EXERCISE INSTRUCTIONS:
Transcribe exactly the lines that fall between the one holding "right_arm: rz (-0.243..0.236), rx" and the one holding "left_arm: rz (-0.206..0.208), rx", inclusive, from the entries below.

EXCERPTED DATA:
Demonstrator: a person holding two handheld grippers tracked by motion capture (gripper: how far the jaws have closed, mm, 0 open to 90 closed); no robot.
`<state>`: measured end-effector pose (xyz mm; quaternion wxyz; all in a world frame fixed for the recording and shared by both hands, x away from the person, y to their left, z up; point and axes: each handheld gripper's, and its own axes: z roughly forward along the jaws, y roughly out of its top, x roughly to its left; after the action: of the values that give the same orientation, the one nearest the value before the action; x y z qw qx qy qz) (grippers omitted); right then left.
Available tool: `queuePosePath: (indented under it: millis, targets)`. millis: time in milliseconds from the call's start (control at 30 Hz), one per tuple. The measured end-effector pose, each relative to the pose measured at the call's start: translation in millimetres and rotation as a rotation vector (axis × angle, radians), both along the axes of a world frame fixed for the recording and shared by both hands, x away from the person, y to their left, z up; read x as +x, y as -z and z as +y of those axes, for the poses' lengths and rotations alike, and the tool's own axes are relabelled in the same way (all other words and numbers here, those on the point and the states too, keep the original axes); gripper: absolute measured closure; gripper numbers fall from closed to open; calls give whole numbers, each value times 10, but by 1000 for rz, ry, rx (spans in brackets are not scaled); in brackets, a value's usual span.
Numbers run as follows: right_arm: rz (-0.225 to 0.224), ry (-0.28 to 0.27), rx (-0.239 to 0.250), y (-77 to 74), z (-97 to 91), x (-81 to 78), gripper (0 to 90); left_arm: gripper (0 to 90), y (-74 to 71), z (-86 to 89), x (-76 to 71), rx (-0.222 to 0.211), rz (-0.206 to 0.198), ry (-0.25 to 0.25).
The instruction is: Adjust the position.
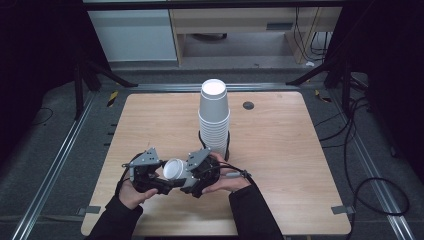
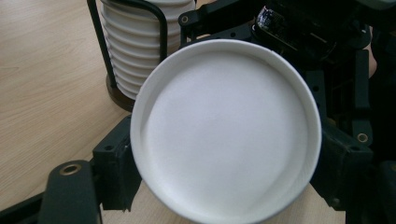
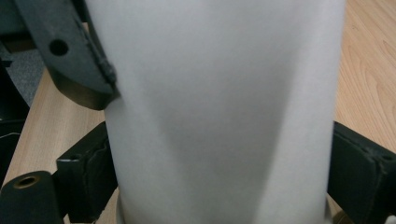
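A single white paper cup (image 1: 174, 169) hangs just above the table's front between both grippers. My left gripper (image 1: 169, 180) comes in from the left and my right gripper (image 1: 184, 172) from the right. In the left gripper view the cup's round end (image 2: 226, 130) faces the camera, and the left gripper (image 2: 229, 177) has a black jaw pressed on each side of it. The right gripper view looks at the cup's side wall (image 3: 219, 102), on which the right gripper (image 3: 224, 182) is shut. The left gripper's jaw touches that wall at the upper left.
A tall stack of white cups (image 1: 214, 117) stands upside down in a black wire holder (image 1: 228, 145) at the middle of the wooden table (image 1: 280, 150), just behind the grippers. A small black disc (image 1: 248, 105) lies near the far edge.
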<state>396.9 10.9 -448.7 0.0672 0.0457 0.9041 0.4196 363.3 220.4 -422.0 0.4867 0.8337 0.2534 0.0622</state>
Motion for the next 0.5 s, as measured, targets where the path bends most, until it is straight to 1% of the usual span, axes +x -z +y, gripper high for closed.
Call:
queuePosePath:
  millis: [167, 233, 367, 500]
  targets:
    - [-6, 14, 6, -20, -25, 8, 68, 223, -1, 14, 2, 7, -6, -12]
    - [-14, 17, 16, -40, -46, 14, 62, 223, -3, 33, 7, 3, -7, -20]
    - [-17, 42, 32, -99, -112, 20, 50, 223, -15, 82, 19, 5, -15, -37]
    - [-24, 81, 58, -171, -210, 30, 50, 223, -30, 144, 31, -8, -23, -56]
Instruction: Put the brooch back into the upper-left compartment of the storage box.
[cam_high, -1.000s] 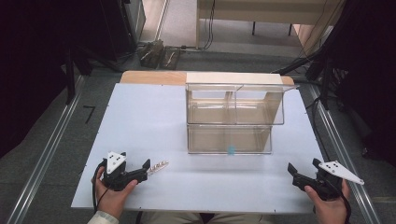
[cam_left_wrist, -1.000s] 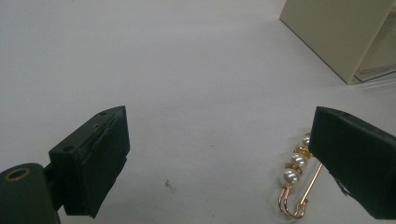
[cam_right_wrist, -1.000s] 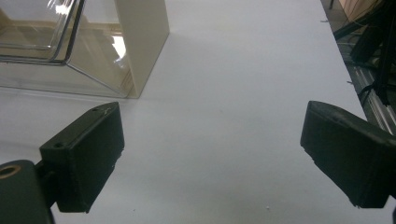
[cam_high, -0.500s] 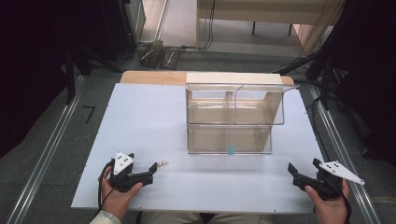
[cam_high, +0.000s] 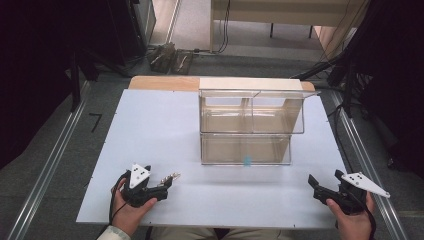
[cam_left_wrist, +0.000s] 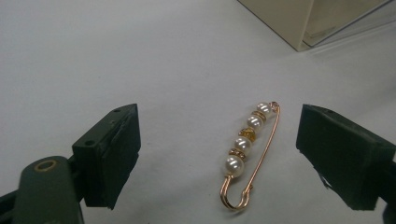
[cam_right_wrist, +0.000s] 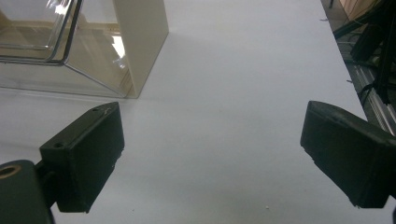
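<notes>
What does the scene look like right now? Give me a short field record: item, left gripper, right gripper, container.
item: pearl pin, lying flat on the white table, gold-coloured clasp, five beads in a row
left gripper: jaws either side of the pin, just been closing, pads not touching it
right gripper: open, nothing between the jaws, low over the table's right side
container: clear two-tier organiser at table centre, back half; a small blue spot at its lower front
contact: none seen between grippers and organiser
</notes>
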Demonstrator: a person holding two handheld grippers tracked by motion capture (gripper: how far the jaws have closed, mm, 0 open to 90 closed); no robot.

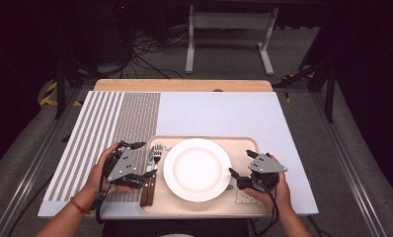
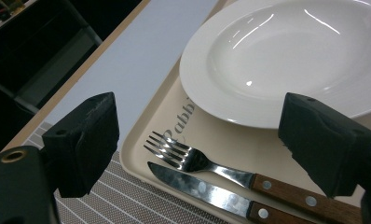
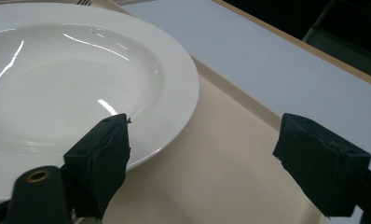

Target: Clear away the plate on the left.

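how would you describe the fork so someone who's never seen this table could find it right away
Start at the beige tray near the front of the table, with a white plate in its middle. In the strip of tray left of the plate lie two wooden-handled utensils side by side; the fork is the one nearer the plate, told by its tines, while its neighbour the knife has a flat blade.

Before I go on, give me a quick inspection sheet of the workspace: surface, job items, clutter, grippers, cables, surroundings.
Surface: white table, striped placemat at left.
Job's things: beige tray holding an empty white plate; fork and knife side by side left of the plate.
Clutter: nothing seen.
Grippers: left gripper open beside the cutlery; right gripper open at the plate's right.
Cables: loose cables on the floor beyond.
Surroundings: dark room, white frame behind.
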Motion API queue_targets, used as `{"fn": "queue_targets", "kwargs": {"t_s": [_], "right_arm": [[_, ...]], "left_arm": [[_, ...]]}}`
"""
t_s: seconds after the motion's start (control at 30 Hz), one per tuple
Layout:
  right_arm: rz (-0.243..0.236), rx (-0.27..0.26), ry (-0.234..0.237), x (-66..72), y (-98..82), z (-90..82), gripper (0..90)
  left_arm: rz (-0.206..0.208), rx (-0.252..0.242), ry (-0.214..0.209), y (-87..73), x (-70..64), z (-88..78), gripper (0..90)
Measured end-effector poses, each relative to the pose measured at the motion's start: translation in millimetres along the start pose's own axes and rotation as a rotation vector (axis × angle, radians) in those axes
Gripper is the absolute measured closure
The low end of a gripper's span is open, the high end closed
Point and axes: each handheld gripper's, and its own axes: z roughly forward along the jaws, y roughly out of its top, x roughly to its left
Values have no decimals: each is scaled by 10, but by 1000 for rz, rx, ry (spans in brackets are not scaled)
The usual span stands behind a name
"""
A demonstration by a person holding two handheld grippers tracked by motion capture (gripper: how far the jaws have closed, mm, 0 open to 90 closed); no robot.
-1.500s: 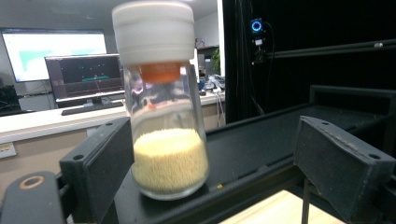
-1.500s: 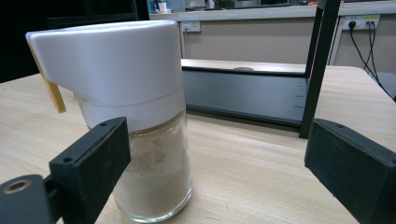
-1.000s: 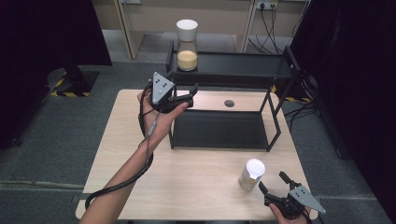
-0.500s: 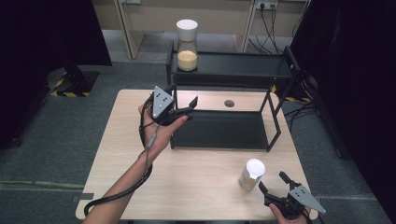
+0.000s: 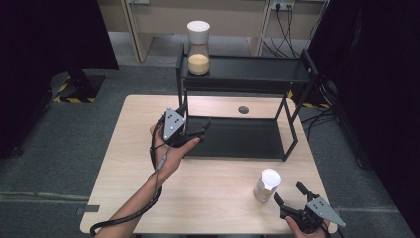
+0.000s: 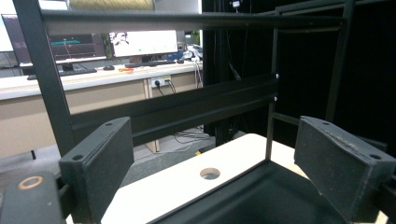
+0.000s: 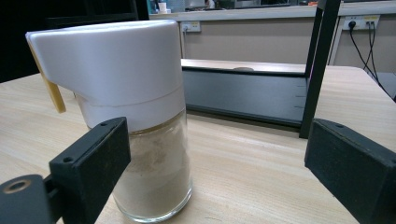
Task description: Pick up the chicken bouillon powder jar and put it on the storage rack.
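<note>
I have my right gripper (image 5: 292,196) low at the table's (image 5: 124,148) near right corner, jaws spread and empty, just beside the upright white-capped jar (image 5: 267,185) standing in front of the black rack (image 5: 292,129), while my left gripper (image 5: 195,131), jaws also apart, hovers at the rack's lower left corner.

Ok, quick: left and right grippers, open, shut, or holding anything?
Left gripper: open, empty, at the black rack.
Right gripper: open, empty, beside the jar.
</note>
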Motion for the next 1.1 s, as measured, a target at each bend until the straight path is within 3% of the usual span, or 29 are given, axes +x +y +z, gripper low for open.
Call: {"fn": "queue_targets", "kwargs": {"t_s": [0.87,1.1], "right_arm": [[-5,1,-2,5,1,1,71],[-5,0,-2,5,0,0,71]], "left_arm": [[-47,118,-45,-708,-64,-254,113],[-72,122,-50,-967,-92,-348,113]]}}
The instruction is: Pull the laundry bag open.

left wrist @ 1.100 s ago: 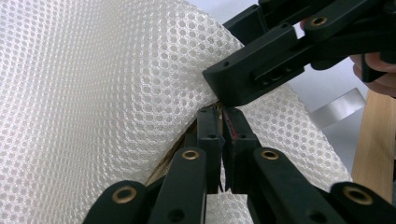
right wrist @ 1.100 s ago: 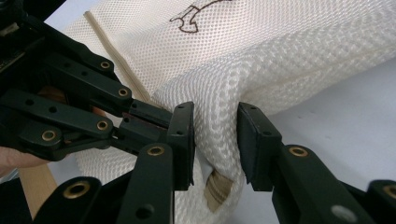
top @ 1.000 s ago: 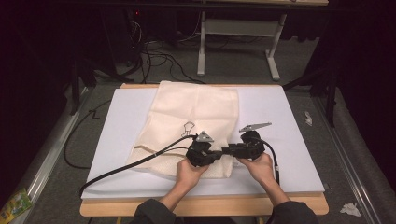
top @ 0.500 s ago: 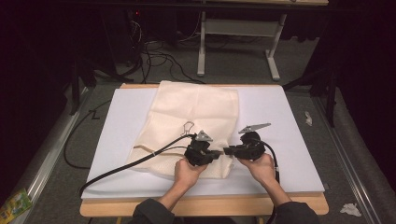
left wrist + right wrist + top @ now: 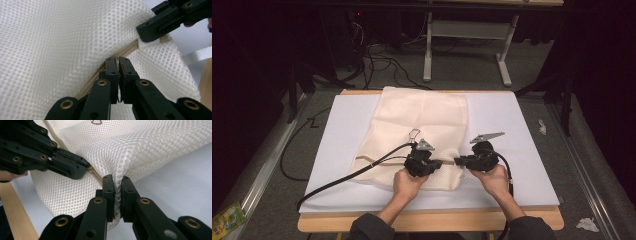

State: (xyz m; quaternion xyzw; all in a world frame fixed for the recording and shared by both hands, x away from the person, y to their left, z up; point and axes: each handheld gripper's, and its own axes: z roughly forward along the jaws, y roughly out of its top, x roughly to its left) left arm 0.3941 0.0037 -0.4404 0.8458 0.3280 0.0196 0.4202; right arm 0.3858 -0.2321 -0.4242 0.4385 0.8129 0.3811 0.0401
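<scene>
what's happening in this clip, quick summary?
A person works a cream mesh bag lying on a white sheet on the table, with one tool in each hand. The left tool is shut on the bag along its zipper seam. The right tool has just been closing and now pinches a fold of mesh at the bag's edge, a little way along the same seam. Both hands sit near the bag's near end; the bag looks bunched up between the two grips.

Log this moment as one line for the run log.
left gripper: shut on mesh bag zipper seam | right gripper: just closed on mesh bag edge | bag: on white mat
</scene>
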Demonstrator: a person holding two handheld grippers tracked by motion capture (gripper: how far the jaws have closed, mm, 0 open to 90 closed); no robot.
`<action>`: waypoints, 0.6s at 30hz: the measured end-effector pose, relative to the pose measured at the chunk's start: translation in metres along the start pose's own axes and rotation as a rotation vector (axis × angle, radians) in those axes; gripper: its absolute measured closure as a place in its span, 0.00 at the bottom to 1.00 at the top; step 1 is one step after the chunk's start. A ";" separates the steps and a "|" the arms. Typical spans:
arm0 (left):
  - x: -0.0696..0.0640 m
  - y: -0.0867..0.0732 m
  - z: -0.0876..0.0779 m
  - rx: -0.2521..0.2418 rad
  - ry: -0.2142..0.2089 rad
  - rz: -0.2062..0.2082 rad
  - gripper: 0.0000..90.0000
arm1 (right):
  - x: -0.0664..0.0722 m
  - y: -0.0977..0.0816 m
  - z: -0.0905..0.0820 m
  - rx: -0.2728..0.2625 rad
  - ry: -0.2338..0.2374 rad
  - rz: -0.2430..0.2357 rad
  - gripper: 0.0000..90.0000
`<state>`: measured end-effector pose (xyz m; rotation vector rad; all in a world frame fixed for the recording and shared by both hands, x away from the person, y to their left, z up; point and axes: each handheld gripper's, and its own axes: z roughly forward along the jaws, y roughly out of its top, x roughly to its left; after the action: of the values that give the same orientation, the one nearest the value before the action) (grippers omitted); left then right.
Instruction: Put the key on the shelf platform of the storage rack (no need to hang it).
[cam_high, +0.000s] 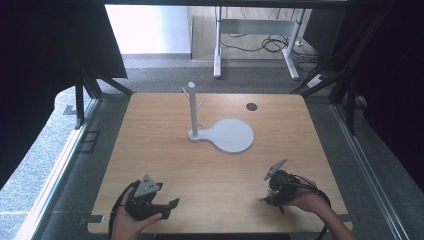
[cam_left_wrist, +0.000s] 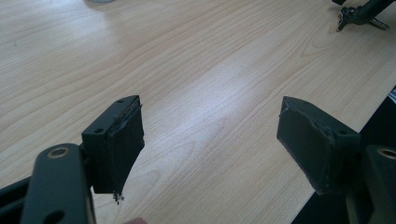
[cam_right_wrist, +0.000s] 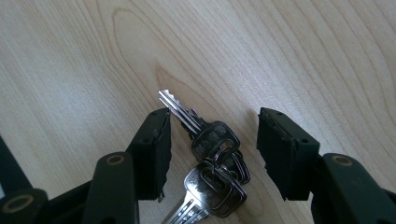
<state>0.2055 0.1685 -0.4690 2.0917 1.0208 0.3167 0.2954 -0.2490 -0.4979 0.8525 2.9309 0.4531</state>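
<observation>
A bunch of silver keys (cam_right_wrist: 212, 163) on a ring lies flat on the wooden table (cam_high: 165, 170), between the jaws of my right gripper (cam_right_wrist: 215, 149). Those jaws stand open on either side of the keys, low over the wood. In the high view my right gripper (cam_high: 272, 197) is at the table's front right, held by a hand. My left gripper (cam_left_wrist: 210, 144) is open with nothing between its pads, and it rests at the front left (cam_high: 167, 206). A white peg stand (cam_high: 192, 110) with side pegs rises from a white round base (cam_high: 232, 135) at the table's middle.
A small dark round hole cover (cam_high: 251, 106) sits near the far right of the table. The table's front edge runs just behind both grippers. Black frame struts (cam_high: 350, 90) flank the table on both sides.
</observation>
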 end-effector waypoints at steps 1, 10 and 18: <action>0.000 0.000 0.000 0.000 0.000 0.000 0.26 | 0.000 0.000 0.000 0.000 0.000 0.000 0.51; 0.000 0.000 0.000 0.002 0.000 0.001 0.26 | 0.000 -0.002 0.004 0.019 -0.003 -0.011 0.52; 0.000 0.000 0.000 0.002 0.001 0.001 0.26 | 0.001 -0.001 0.003 0.031 -0.020 -0.015 0.64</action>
<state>0.2055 0.1683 -0.4691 2.0942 1.0207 0.3177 0.2946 -0.2486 -0.5005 0.8323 2.9316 0.3966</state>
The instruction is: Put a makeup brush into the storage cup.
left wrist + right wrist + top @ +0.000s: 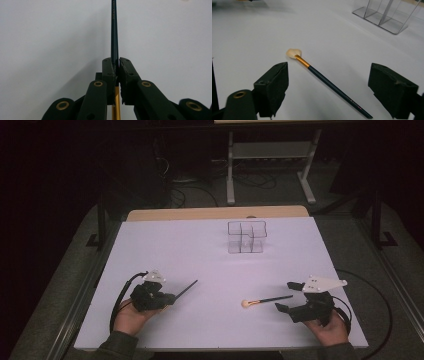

RESPONSE BELOW:
  right_arm: rz (-0.243..0.236), rx (-0.27..0.26), ry (-0.234..0.237), x (-66..72), y (-98..82), z (-90..82), gripper (0..90)
  left_arm: rz (-0.206..0.208), rx (-0.252..0.242), ry (-0.214..0.209), y (-87..73), x (-70..64), z (-88..78), gripper (0..90)

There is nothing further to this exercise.